No one spoke anymore. They looked at each other, three teenagers, connected by a static that none of them understood – but all of them felt.
After school, Aiden didn’t immediately cycle home. Instead, he took a detour through the old streets of Everhollow – past the abandoned cinema, the rusty water tower, and the old railway line that had long since overgrown. The sun hung low, casting long shadows that stretched across the asphalt like black fingers.
In his backpack, the radio vibrated. It had turned on again, just like that, without him touching it. When he stopped briefly to listen, he heard nothing but the familiar static. And yet there was something underneath – a deeper tone, barely audible, but perceptible. Like the rumble of a distant storm.
Arriving home, he locked himself in his room, drew the curtains, and turned the radio to full volume. The static swelled, then that whispering tone again. This time it didn’t sound like his name. It was a sentence. “You’re already in.” Aiden held his breath. He wrote it in his notebook, each word carefully. In his stomach, a mixture of fear and fascination spread.
Then it crackled again – and the device shut off. No light. No sound. Just silence. Aiden looked at the device as if it were a living being. What was this? An experiment? A game? Or a call from somewhere beyond this world? And why him? The questions piled up, but the answers remained silent. Only the feeling that something had been set in motion – that remained.
In the evening, as darkness finally fell over Everhollow, the static was back – this time, however, not from the radio. It was coming from the walls. Aiden sat on his bed, knees drawn up, the device switched off in front of him, but he heard it anyway. A deep, pulsing flicker that seemed to be not in the room, but inside himself.

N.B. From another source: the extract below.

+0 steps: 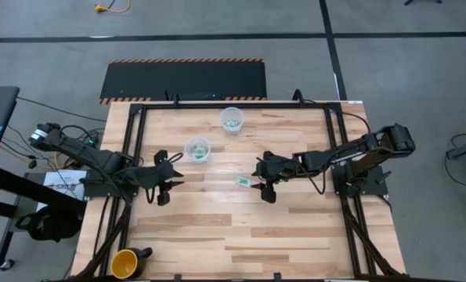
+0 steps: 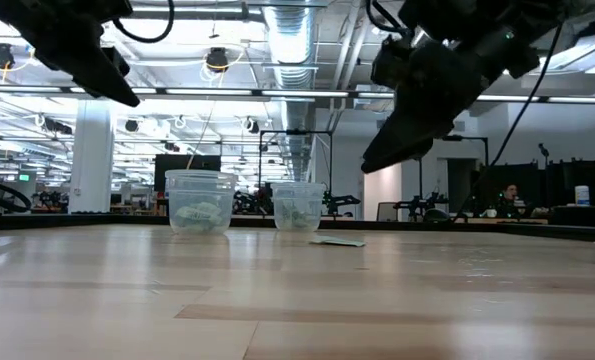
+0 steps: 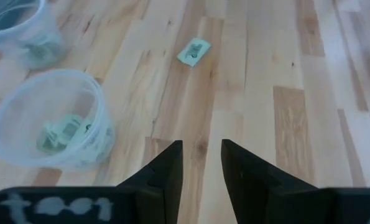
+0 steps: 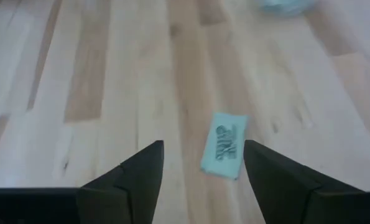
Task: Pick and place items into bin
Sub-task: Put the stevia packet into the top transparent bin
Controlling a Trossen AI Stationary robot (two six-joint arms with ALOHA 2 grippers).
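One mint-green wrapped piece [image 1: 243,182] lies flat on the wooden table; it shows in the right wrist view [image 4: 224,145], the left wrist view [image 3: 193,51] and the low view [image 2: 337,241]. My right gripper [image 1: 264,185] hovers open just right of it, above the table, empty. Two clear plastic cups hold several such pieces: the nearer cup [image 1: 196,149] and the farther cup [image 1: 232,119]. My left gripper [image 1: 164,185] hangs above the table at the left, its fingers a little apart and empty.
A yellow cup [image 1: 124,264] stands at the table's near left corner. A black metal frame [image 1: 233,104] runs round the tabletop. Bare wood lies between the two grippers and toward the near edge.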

He got up, walked through the house, every light turned off, only the dull glow of street lamps penetrating through the windows. He stopped in the hallway. From the living room came a faint humming, like a stray radio station. Cautiously, he entered. The TV was off, the radio as well. And yet the air vibrated.
As he approached, a coldness swept through the room. Not like a draft – but an absurd, deep emptiness. Then: a soft cracking sound. From the wall. Aiden backed away. The wallpaper trembled. Just for a fraction of a second – but he saw it. Something was behind the wall. Something that didn’t belong there.
He ran back to his room, closed the door, and breathed heavily. In the dark, he groped for his notebook. “Not just over radio,” he wrote. And then, hesitantly, a new line: “It is here.” His pulse raced. The silence was now his enemy, filled with possibilities.
Outside, the trees rustled. And somewhere in the house, a switch clicked softly, although nobody had touched it.